Task prompt — Look through the data below and show every line that includes "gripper".

[Given material — start]

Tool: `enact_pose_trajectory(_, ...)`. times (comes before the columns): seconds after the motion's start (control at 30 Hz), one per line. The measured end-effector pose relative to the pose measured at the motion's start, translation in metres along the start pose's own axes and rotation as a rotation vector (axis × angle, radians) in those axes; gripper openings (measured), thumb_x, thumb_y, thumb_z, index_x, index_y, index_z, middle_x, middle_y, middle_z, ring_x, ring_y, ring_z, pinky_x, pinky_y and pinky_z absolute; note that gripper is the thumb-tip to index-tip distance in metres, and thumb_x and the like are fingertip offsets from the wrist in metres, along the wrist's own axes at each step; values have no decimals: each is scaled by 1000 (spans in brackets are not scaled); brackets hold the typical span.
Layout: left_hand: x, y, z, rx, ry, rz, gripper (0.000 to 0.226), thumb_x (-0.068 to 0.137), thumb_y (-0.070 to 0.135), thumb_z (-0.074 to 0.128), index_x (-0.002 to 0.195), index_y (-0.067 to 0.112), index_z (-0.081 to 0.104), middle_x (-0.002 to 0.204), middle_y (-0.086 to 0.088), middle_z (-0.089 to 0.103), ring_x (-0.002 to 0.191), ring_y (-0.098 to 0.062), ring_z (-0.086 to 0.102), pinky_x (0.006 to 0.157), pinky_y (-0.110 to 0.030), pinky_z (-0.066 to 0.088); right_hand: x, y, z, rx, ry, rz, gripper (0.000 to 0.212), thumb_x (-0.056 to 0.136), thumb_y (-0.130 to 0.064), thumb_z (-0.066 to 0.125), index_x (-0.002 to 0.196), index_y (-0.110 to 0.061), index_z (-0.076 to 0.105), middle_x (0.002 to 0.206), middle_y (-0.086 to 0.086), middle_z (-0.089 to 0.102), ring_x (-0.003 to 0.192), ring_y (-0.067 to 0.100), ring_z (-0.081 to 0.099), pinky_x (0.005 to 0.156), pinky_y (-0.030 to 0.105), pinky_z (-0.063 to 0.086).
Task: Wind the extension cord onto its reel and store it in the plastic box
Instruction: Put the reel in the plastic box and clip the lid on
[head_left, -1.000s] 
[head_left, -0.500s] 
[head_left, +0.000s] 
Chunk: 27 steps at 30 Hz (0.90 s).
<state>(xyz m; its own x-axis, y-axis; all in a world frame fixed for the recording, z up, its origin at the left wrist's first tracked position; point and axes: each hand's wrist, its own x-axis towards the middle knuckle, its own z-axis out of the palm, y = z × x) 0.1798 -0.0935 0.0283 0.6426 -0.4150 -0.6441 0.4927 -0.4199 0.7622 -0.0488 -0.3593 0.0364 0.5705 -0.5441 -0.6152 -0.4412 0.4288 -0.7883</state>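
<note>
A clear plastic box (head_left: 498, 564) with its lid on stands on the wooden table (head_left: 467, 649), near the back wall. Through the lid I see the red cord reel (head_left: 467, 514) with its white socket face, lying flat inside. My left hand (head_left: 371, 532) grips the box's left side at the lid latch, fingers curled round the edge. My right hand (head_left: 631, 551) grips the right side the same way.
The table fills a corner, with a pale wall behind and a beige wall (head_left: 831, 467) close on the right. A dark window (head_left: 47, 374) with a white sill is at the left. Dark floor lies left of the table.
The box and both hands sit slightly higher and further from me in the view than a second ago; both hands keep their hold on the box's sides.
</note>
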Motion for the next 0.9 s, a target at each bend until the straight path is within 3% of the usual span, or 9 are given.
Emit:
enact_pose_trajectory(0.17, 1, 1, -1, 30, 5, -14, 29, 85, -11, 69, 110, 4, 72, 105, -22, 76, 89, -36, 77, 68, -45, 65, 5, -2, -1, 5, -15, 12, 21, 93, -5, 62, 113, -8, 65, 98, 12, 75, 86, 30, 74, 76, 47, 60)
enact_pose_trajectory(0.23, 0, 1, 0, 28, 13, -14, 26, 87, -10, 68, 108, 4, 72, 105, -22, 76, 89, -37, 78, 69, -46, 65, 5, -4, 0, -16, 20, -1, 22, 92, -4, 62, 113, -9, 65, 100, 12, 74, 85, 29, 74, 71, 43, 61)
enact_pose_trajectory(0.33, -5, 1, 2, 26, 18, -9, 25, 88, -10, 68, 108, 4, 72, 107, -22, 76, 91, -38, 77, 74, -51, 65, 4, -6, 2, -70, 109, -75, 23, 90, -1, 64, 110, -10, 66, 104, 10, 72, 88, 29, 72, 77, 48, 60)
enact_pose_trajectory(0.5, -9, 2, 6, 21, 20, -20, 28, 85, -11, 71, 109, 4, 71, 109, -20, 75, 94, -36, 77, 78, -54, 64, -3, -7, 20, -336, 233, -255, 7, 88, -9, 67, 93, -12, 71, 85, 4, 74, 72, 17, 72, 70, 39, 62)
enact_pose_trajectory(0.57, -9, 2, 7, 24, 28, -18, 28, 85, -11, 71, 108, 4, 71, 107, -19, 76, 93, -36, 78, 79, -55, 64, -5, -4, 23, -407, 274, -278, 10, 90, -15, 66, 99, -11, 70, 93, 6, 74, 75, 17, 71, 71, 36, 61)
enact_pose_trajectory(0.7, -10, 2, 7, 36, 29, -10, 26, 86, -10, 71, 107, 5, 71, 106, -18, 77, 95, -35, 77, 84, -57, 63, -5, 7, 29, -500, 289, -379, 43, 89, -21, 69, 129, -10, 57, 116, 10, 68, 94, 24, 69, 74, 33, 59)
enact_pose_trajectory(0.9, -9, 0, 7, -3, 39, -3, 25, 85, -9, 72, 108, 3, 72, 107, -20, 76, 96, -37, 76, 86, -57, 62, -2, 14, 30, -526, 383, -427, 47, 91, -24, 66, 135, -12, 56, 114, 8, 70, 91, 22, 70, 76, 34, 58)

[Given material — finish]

Response to this exercise —
Tool: `enact_pose_trajectory(_, ...)`. times (comes before the columns): seconds after the motion's start (control at 30 Hz), one per line. The measured end-effector pose relative to the pose measured at the motion's start, translation in metres along the start pose's own axes and rotation as a rotation vector (axis × angle, radians) in those axes; gripper openings (measured), thumb_x, thumb_y, thumb_z, index_x, index_y, index_z, middle_x, middle_y, middle_z, ring_x, ring_y, ring_z, pinky_x, pinky_y and pinky_z absolute; note that gripper is the thumb-tip to index-tip distance in metres, and thumb_x and the like are fingertip offsets from the wrist in metres, along the wrist's own axes at each step; values have no decimals: each is scaled by 1000 (spans in brackets are not scaled); brackets hold the typical span.
Layout: left_hand: x, y, z, rx, ry, rz, gripper (0.000 to 0.226), thumb_x (-0.068 to 0.137), thumb_y (-0.070 to 0.135), thumb_z (-0.074 to 0.128), index_x (-0.002 to 0.195), index_y (-0.067 to 0.112), index_z (-0.081 to 0.104), middle_x (-0.002 to 0.204), middle_y (-0.086 to 0.088), middle_z (-0.089 to 0.103), ring_x (-0.002 to 0.191), ring_y (-0.098 to 0.062), ring_z (-0.086 to 0.102), pinky_x (0.006 to 0.157), pinky_y (-0.110 to 0.030), pinky_z (-0.066 to 0.088); right_hand: x, y, z, rx, ry, rz, gripper (0.000 to 0.212), thumb_x (-0.056 to 0.136), thumb_y (-0.130 to 0.064), thumb_z (-0.066 to 0.125), index_x (-0.002 to 0.196), index_y (-0.110 to 0.061), index_z (-0.076 to 0.105), middle_x (0.002 to 0.206), middle_y (-0.086 to 0.086), middle_z (-0.089 to 0.102), ring_x (-0.003 to 0.192), ring_y (-0.067 to 0.100), ring_z (-0.081 to 0.099), pinky_x (0.005 to 0.156), pinky_y (-0.030 to 0.105), pinky_z (-0.063 to 0.086).

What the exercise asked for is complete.